(Provided data begins)

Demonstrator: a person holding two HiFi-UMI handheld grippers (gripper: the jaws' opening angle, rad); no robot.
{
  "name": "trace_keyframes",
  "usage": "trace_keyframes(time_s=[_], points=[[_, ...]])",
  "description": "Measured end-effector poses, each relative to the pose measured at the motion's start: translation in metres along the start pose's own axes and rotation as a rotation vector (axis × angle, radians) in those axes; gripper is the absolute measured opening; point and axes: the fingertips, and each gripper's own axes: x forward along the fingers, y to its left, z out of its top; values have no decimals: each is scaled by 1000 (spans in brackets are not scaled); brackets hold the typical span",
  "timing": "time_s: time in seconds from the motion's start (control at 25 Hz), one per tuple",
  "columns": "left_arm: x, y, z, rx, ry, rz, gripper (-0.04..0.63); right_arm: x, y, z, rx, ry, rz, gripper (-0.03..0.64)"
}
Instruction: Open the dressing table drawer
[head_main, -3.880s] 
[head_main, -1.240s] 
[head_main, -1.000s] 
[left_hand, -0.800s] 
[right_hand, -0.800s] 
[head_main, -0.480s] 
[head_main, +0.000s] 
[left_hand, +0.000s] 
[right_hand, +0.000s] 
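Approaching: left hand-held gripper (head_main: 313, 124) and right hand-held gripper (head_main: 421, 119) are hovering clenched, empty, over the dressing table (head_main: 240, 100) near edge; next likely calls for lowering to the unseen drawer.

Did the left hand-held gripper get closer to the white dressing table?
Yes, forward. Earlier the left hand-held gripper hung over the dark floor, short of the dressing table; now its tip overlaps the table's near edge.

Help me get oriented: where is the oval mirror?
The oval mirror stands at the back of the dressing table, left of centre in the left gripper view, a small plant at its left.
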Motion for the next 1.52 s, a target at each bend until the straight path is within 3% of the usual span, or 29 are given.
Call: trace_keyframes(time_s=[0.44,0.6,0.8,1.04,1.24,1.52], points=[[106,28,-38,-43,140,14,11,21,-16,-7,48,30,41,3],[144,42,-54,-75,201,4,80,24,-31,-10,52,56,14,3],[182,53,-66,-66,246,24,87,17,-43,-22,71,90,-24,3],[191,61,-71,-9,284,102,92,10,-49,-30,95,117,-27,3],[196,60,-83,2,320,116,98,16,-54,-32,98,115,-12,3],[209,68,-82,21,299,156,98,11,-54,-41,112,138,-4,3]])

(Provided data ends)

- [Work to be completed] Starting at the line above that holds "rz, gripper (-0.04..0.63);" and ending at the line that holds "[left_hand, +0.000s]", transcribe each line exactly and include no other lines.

- [Solution for this problem]
  "columns": "left_arm: x, y, z, rx, ry, rz, gripper (-0.04..0.63); right_arm: x, y, z, rx, ry, rz, gripper (-0.03..0.64)"
}
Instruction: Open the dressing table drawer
[head_main, -3.880s] 
[head_main, -1.240s] 
[head_main, -1.000s] 
[left_hand, -0.800s] 
[right_hand, -0.800s] 
[head_main, -0.480s] 
[head_main, +0.000s] 
[left_hand, +0.000s] 

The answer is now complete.